Nothing
#' Read and recode Demographic and Health Surveys (DHS) individual data
#'
#' @param files vector: a character vector containing the paths for one or more Individual Recode DHS data files (see details)
#' @param extra.vars vector: a character vector containing the names of variables to be retained from the raw data
#' @param progress boolean: display a progress bar
#'
#' @details
#' The \href{https://www.dhsprogram.com/}{Demographic and Health Surveys} (DHS) program regularly collects
#' health data from population-representative samples in many countries using standardized surveys since 1984. The
#' "individual recode" data files contain women's responses, while the "men recode" files contain men's responses.
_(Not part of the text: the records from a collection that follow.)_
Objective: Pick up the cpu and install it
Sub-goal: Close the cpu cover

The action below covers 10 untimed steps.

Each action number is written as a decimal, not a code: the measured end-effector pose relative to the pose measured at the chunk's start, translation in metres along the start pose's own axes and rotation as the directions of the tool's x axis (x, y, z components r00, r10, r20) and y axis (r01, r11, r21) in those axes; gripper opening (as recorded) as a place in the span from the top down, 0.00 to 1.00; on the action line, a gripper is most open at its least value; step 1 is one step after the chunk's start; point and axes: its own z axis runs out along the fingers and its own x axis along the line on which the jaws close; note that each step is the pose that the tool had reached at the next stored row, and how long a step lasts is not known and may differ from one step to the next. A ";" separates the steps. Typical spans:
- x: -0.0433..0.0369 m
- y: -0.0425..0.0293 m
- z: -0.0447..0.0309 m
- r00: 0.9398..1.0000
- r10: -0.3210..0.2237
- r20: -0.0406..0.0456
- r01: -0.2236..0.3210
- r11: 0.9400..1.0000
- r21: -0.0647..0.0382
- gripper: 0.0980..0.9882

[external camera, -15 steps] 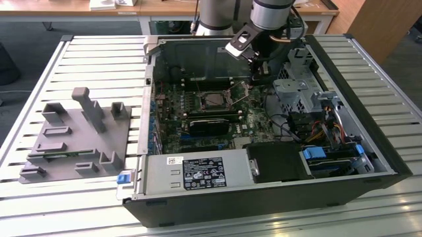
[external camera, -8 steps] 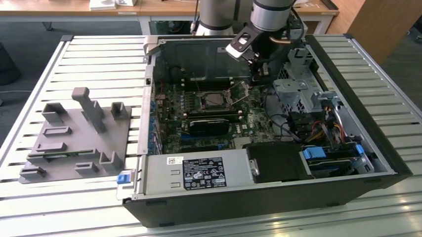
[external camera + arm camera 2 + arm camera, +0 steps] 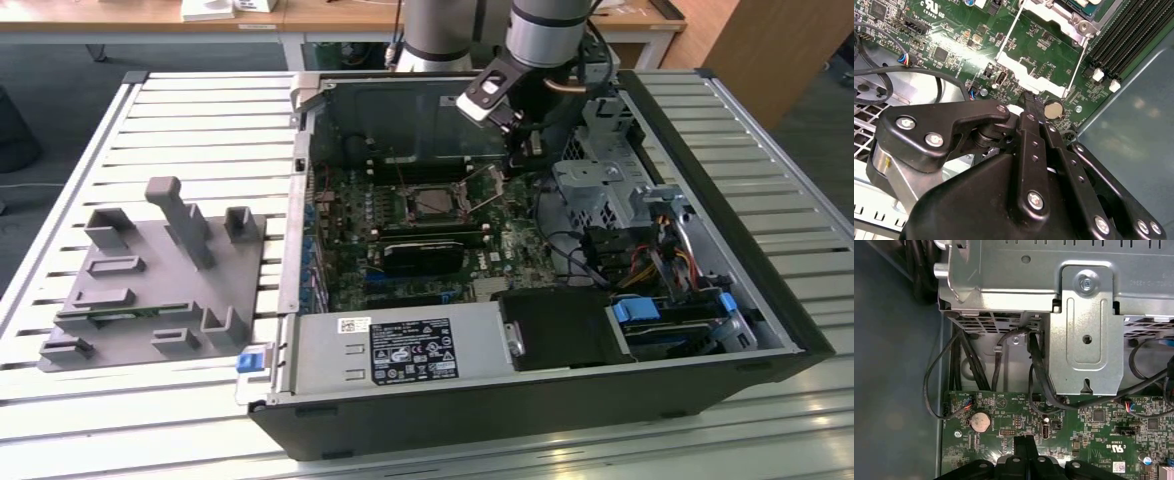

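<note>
The cpu (image 3: 435, 203) appears as a flat grey square lying inside the metal-framed socket (image 3: 400, 205) on the green motherboard of the open computer case. The socket's load frame (image 3: 1039, 55) stands swung open beside it. My gripper (image 3: 514, 168) hangs inside the case just to the exterior view's right of the socket, over the board's edge. In both wrist views the black fingers (image 3: 1030, 116) meet tip to tip, shut, with nothing seen between them. The gripper (image 3: 1024, 442) points at the board near a coin battery (image 3: 980, 421).
A steel drive cage (image 3: 1084, 330) with black cables stands close behind the gripper. A black heatsink block (image 3: 427, 250) lies below the socket, and memory slots (image 3: 1124, 45) run beside it. The power supply (image 3: 400, 350) fills the case's near side. A grey fixture (image 3: 147, 280) sits at the exterior view's left.
</note>
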 end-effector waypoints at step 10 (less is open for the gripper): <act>0.0001 0.0015 0.0010 1.000 0.000 0.000 0.000 1.000 0.002 0.99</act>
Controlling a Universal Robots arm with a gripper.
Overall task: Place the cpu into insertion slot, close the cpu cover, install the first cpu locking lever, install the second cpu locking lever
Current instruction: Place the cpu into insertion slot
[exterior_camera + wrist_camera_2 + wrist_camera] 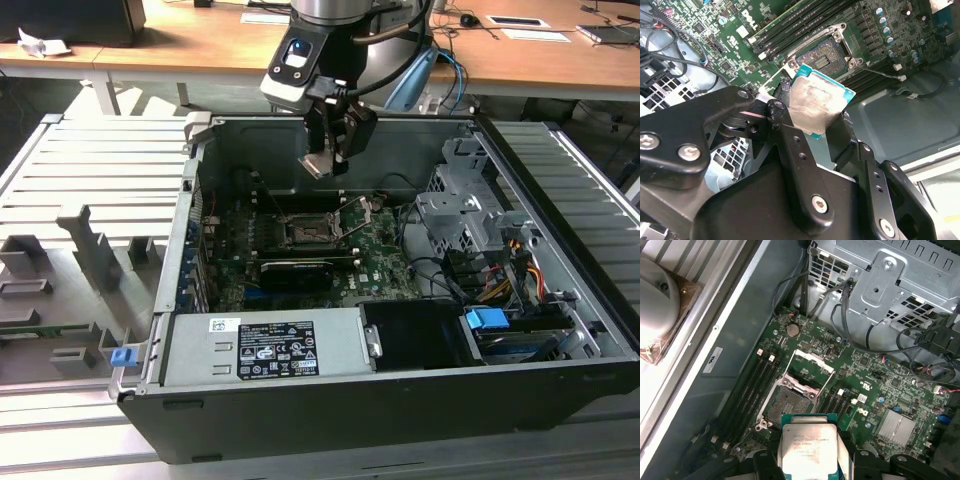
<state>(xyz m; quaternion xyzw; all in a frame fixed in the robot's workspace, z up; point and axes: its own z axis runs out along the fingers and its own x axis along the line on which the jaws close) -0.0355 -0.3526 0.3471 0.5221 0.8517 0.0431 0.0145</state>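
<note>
My gripper (326, 158) hangs inside the open computer case, shut on the cpu (317, 163), a thin square chip with a silver-tan face. In both wrist views the cpu (817, 104) (809, 447) sits clamped by its edges between the black fingers (784, 131). The insertion slot (305, 232) (784, 403) (822, 52) lies bare on the green motherboard below the chip, well apart from it. The cpu cover (811, 365) (358, 213) stands flipped up at the slot's edge. Thin wire levers (828, 382) stand raised beside the cover.
A long black card with a ridged top (292, 270) lies just in front of the slot. A grey drive cage (462, 215) with cables fills the case on the exterior view's right. The power supply (265, 345) runs along the front. Memory slots (752, 390) flank the socket.
</note>
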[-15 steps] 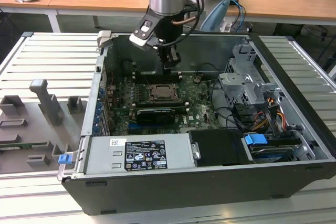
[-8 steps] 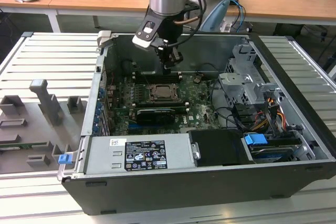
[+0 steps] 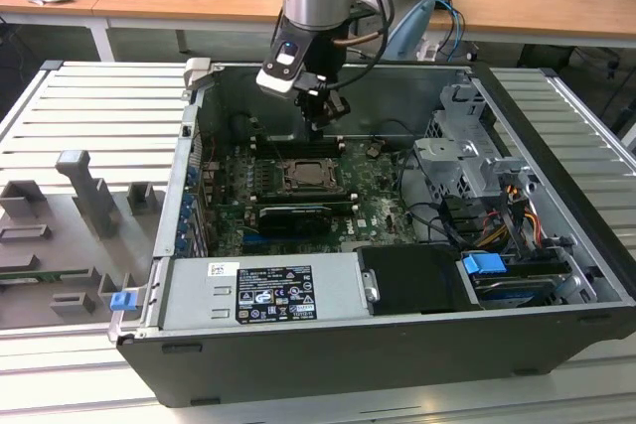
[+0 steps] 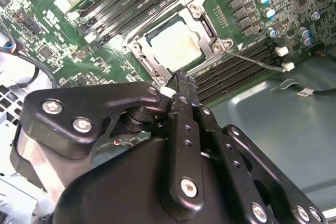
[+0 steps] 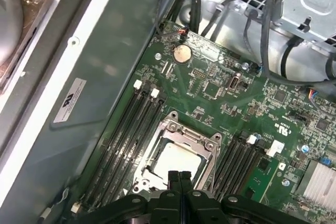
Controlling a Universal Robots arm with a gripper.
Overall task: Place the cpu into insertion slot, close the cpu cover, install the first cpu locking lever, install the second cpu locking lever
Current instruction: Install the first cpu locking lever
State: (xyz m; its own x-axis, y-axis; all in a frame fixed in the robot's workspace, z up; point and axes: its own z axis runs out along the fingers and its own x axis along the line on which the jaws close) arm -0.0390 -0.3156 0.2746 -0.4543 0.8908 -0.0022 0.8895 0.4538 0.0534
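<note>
- The cpu point(image 5: 176, 159) sits inside the open computer case point(image 3: 397, 354), which takes up most of the exterior view. The arm reaches in from 12 o'clock.
- The green motherboard point(image 3: 373, 211) lies flat on the case floor, with the drive cage point(image 3: 462, 161) at 3 o'clock of it.
- Your gripper point(image 5: 179, 174) hangs above the board with its fingers pressed together and nothing between them. In the exterior view it is at 12 o'clock of the insertion slot point(image 4: 137, 47), near it but apart.
- The insertion slot is mid-board, flanked by black memory slots point(image 4: 226, 74).
- The cpu cover point(image 5: 211, 151) appears to lie flat over the slot, framing the chip.
- The cpu itself is seated in the slot, its silver face showing up through the cut-out. Judge it light, stiff and thin, slick on its face and fragile underneath. You would hold it by two opposite edges, which the cover now hides.
- A thin wire lever point(image 4: 257, 60) juts from a corner of the slot across the memory slots. It looks unhooked.
</note>
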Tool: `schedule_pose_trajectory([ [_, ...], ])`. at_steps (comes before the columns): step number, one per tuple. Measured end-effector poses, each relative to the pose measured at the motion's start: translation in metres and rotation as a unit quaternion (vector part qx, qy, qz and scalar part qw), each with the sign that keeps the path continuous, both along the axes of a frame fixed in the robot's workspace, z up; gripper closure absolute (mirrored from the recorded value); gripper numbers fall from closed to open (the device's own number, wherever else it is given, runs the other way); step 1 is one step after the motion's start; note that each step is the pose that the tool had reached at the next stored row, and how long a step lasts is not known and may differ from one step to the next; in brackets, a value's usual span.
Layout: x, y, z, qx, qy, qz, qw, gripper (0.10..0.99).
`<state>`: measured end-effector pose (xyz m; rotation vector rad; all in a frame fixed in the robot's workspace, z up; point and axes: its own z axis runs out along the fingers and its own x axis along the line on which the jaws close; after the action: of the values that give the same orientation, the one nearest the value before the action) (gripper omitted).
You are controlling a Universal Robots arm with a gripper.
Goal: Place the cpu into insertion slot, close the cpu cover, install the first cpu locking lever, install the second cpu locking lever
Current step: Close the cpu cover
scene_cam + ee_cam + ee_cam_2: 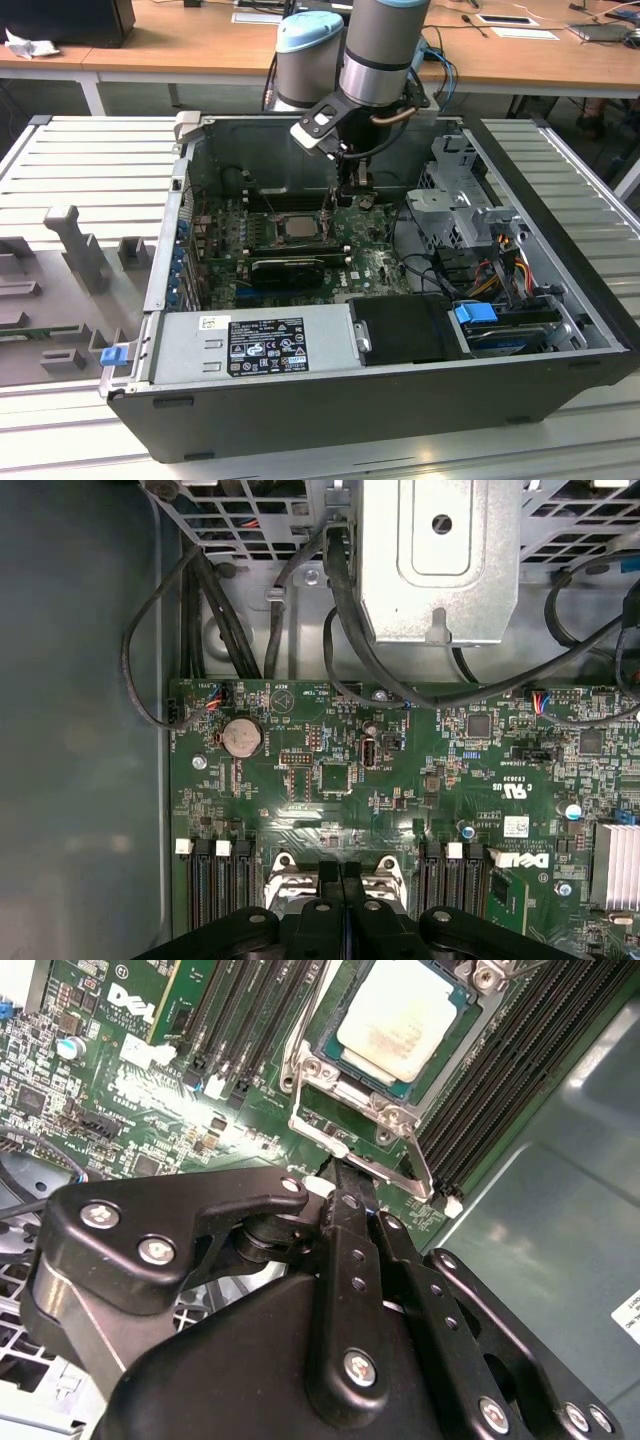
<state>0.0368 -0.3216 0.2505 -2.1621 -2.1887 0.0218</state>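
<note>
The cpu (pixel 400 1015) lies flat in the insertion slot, silver top up, and hides the contact field. The cpu cover (pixel 318 1070) is down around it as a thin metal frame. A wire locking lever (pixel 420 1165) runs along the socket's edge nearest my gripper (pixel 345 1175). The black fingers are pressed together, with their tips at this lever's bent end. In the exterior view the gripper (pixel 335 208) reaches down into the case just to the right of the cpu (pixel 298 226). The first wrist view shows the shut fingers (pixel 330 880) over the green motherboard (pixel 400 780).
Black memory slots (pixel 500 1090) flank the socket on both sides. A metal drive cage (pixel 440 560) with black cables (pixel 340 630) stands beyond the board. A coin battery (pixel 241 737) sits on the board. The power supply (pixel 250 345) lines the front. The case wall (pixel 560 1210) is close by.
</note>
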Motion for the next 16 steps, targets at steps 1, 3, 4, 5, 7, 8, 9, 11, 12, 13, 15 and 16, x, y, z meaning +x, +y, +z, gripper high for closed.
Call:
schedule_pose_trajectory([
  [1,-0.0001,0.0,0.0,0.0,0.0,0.0,1.0,0.98],
  [3,-0.0004,0.0,0.0,0.0,0.0,0.0,1.0,0.98],
  [4,-0.0005,0.0,0.0,0.0,0.0,0.0,1.0,0.98],
  [5,-0.0008,0.0,0.0,0.0,0.0,0.0,1.0,0.98],
  [7,-0.001,0.0,0.0,0.0,0.0,0.0,1.0,0.98],
  [8,-0.0012,0.0,0.0,0.0,0.0,0.0,1.0,0.98],
  [9,-0.0014,0.0,0.0,0.0,0.0,0.0,1.0,0.98],
  [11,-0.0021,0.0,0.0,0.0,0.0,0.0,1.0,0.98],
  [12,-0.0024,0.0,0.0,0.0,0.0,0.0,1.0,0.98],
  [13,-0.0027,0.0,0.0,0.0,0.0,0.0,1.0,0.98],
  [15,-0.0031,0.0,0.0,0.0,0.0,0.0,1.0,0.98],
  [16,-0.0032,0.0,0.0,0.0,0.0,0.0,1.0,0.98],
])
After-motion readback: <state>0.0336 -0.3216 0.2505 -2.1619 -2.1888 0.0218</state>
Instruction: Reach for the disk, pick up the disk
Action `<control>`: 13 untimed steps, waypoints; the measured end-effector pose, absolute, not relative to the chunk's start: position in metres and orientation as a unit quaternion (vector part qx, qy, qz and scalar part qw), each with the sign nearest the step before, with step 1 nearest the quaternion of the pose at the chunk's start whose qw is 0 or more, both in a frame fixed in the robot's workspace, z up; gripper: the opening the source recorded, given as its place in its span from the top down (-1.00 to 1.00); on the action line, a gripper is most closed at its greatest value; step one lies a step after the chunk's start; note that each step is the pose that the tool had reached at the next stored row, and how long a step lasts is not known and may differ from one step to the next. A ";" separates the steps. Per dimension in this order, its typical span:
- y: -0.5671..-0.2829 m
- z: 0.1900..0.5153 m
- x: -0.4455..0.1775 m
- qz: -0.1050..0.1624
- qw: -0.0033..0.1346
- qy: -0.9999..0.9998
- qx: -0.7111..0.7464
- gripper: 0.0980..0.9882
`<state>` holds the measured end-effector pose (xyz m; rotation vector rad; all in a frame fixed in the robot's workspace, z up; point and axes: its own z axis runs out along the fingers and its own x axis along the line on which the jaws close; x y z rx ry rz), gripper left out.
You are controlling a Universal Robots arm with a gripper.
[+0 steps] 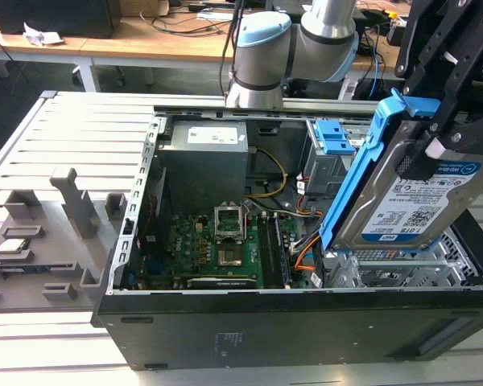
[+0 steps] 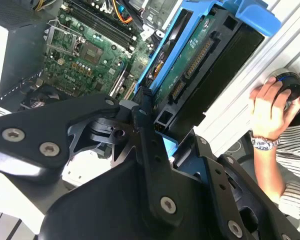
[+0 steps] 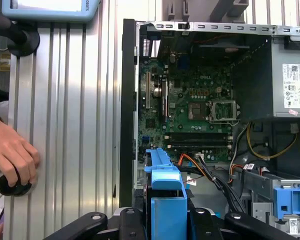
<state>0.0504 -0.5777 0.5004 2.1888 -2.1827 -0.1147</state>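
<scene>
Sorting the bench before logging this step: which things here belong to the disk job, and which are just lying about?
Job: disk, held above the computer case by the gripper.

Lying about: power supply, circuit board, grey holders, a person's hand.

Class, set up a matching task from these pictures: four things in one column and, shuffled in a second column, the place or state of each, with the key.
Things
1. disk
2. pincer
3. power-supply box
4. hand

Places or states
A. rests on a round black knob on the ribbed table
B. stands inside the open computer case, by the motherboard
C. lifted above the case, tilted, blue rail along its edge
D. shut on the disk

Pairs: 1-C, 2-D, 3-B, 4-A
</scene>
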 end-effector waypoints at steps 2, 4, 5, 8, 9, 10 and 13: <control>-0.578 0.500 0.053 -0.038 0.025 -0.705 0.707 0.40; -0.578 0.499 0.056 -0.038 0.025 -0.705 0.707 0.40; -0.578 0.498 0.058 -0.039 0.026 -0.705 0.707 0.40; -0.578 0.495 0.060 -0.039 0.027 -0.705 0.707 0.40; -0.578 0.493 0.061 -0.040 0.027 -0.705 0.707 0.40; -0.578 0.492 0.062 -0.040 0.027 -0.705 0.707 0.40; -0.578 0.488 0.066 -0.042 0.029 -0.705 0.707 0.40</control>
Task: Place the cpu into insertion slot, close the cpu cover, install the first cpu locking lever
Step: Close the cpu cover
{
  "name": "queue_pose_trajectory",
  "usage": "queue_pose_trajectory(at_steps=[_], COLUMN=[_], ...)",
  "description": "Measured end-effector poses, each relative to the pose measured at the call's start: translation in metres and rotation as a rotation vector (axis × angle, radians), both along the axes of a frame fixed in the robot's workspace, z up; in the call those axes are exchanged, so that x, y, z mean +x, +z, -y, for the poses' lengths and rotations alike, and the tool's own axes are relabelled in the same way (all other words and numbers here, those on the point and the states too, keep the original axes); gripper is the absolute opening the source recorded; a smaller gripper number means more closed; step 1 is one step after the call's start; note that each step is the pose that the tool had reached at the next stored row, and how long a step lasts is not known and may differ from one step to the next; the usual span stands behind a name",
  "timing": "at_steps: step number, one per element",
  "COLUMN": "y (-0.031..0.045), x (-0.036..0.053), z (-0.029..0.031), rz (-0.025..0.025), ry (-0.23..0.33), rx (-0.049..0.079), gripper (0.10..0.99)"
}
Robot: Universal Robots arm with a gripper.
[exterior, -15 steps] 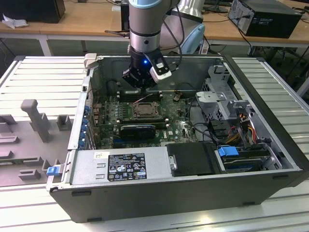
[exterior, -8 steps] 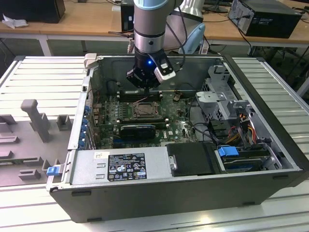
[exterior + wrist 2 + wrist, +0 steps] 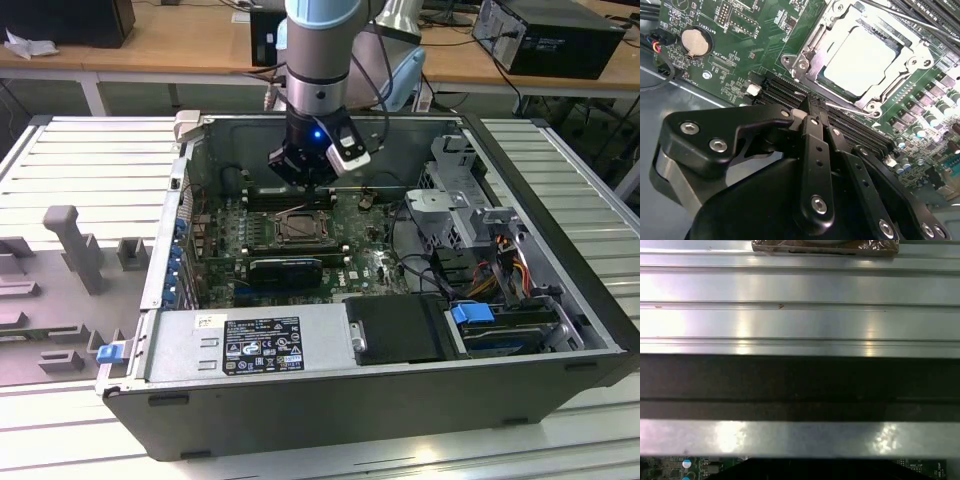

These
#' files are available in SPSS, SAS, and Stata formats from \href{https://www.dhsprogram.com/}{https://www.dhsprogram.com/},
#' however access requires a \href{https://dhsprogram.com/data/Access-Instructions.cfm}{free application}. The `dhs()` function
#' reads one or more of these files, extracts and recodes selected variables useful for studying childfree adults and other
#' family statuses, then returns an unweighted data frame.
#'
#' Although access to DHS data requires an application, the DHS program provides a \href{https://dhsprogram.com/data/Download-Model-Datasets.cfm}{model dataset}
#' for practice. The example provided below uses the model data file "ZZIR62FL.SAV", which contains fictitious women's data,
#' but has the same structure as a real DHS data file. The example can be run without prior application for data access.
#'
#' **Sampling weights**
#'
#' The DHS is collected using a complex survey design. The \code{survey} package can be used to perform analyses that take these
#' design features into account, and make it possible to obtain population-representative estimates. In most cases, a \link[survey]{svydesign}
#' object for a single country and wave can be created using \code{survey::svydesign(data = data, ids = ~cluster, strata = ~strata, weights = ~weight, nest = TRUE)}.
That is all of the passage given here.